**Work item**
Each line below with the word "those" needs to be copied.

**Dataset content**
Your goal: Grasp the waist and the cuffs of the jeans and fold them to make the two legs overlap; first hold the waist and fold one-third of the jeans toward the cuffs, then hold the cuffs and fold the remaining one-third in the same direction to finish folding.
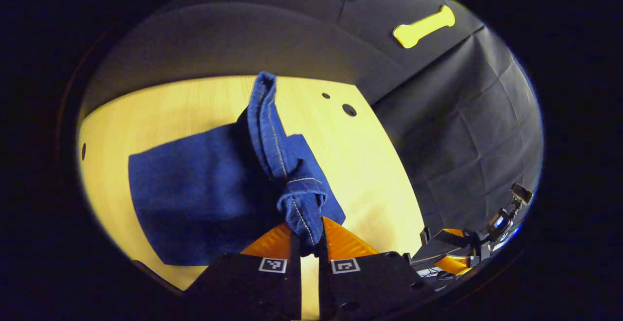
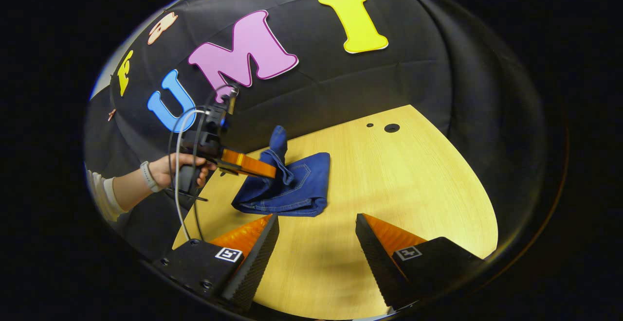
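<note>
Blue jeans [image 1: 194, 189] lie partly folded on the wooden table [image 1: 170, 102]. My left gripper [image 1: 310, 243] is shut on a bunched hem of the jeans, the cuffs [image 1: 302, 194], lifted above the flat part. In the right gripper view the jeans [image 2: 292, 189] sit mid-table, with the left gripper [image 2: 272, 170] pinching the raised cuff end from the left, held by a person's hand [image 2: 170, 170]. My right gripper [image 2: 316, 228] stands open above bare table, short of the jeans, holding nothing.
Two round holes [image 2: 391, 128] sit in the table near its far edge. Black cloth wall [image 2: 438, 78] surrounds the table closely. The right gripper [image 1: 457, 258] shows at the lower right of the left gripper view, off the table's side.
</note>
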Available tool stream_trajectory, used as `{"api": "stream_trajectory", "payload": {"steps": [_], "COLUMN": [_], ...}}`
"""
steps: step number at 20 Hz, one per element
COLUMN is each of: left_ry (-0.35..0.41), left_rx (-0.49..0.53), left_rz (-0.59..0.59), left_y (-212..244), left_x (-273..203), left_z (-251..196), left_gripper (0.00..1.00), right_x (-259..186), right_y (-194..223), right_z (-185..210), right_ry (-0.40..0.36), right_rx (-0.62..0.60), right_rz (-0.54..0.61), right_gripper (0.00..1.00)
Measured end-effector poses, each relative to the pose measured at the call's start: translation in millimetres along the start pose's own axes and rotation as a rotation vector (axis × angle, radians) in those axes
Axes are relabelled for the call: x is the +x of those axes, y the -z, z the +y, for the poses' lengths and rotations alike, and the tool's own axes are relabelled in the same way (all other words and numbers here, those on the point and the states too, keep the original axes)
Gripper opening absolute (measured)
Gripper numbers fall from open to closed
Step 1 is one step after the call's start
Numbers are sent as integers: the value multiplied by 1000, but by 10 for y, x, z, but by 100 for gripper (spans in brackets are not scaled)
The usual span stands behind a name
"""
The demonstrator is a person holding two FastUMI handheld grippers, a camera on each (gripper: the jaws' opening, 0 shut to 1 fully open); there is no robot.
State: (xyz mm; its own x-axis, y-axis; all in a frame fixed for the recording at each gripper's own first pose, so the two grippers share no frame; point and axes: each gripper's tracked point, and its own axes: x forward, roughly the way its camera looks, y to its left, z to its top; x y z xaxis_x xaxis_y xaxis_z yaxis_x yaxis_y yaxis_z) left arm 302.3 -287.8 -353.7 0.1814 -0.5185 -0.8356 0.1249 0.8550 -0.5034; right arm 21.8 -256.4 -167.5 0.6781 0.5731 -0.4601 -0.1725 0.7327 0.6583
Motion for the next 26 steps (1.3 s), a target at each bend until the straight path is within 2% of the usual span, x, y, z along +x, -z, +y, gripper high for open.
{"api": "stream_trajectory", "payload": {"steps": [3, 4, 5, 6, 7, 10, 15, 16, 17, 20, 22, 26], "left_ry": [-54, -64, -73, -100, -120, -141, -157, -179, -212, -319, -358, -437], "left_rx": [-23, -35, -36, -29, -14, 18, 86, 103, 123, 177, 191, 207], "left_rz": [43, 39, 28, 3, -32, -177, -472, -525, -585, -763, -864, -986], "left_y": [135, 133, 131, 85, 122, 135, 487, 628, 775, 1245, 1539, 1977], "left_x": [120, 90, 72, 13, 17, -394, -1624, -1903, -2195, -2974, -3335, -3862], "left_z": [-11, -54, -55, -38, -60, -179, -360, -365, -365, -439, -597, -817], "left_gripper": [27, 58, 53, 80, 98, 98, 98, 92, 97, 97, 97, 96], "right_x": [52, 71, 88, 104, 139, 111, -294, -417, -582, -1074, -1368, -1856], "right_y": [11, 0, -34, -91, -121, -308, -566, -607, -655, -805, -884, -952], "right_z": [-207, -261, -277, -290, -302, -240, 39, 125, 225, 555, 789, 1152], "right_ry": [-15, -25, -42, -60, -68, -83, -75, -67, -53, -25, -15, 16], "right_rx": [-48, -58, -58, -55, -58, -74, -127, -144, -174, -311, -379, -387], "right_rz": [36, 47, 47, 46, 45, 7, -119, -144, -177, -282, -343, -447], "right_gripper": [97, 97, 97, 97, 97, 97, 97, 97, 97, 97, 97, 97]}}
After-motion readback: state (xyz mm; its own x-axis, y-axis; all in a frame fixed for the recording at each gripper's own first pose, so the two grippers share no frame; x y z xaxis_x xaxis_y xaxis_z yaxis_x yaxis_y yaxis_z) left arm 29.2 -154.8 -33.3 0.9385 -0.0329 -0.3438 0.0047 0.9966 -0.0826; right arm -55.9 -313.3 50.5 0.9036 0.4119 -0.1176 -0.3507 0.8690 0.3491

**Exercise output**
Measured end-effector poses, each relative to the pose measured at the call's start: translation in millimetres along the start pose's own axes and rotation as a rotation vector (axis × angle, radians) in those axes
Axes are relabelled for the call: x is the +x of those axes, y the -z, z the +y, for the poses' lengths and rotations alike, and the tool's own axes are relabelled in the same way (all other words and numbers here, those on the point and the states too, keep the original axes)

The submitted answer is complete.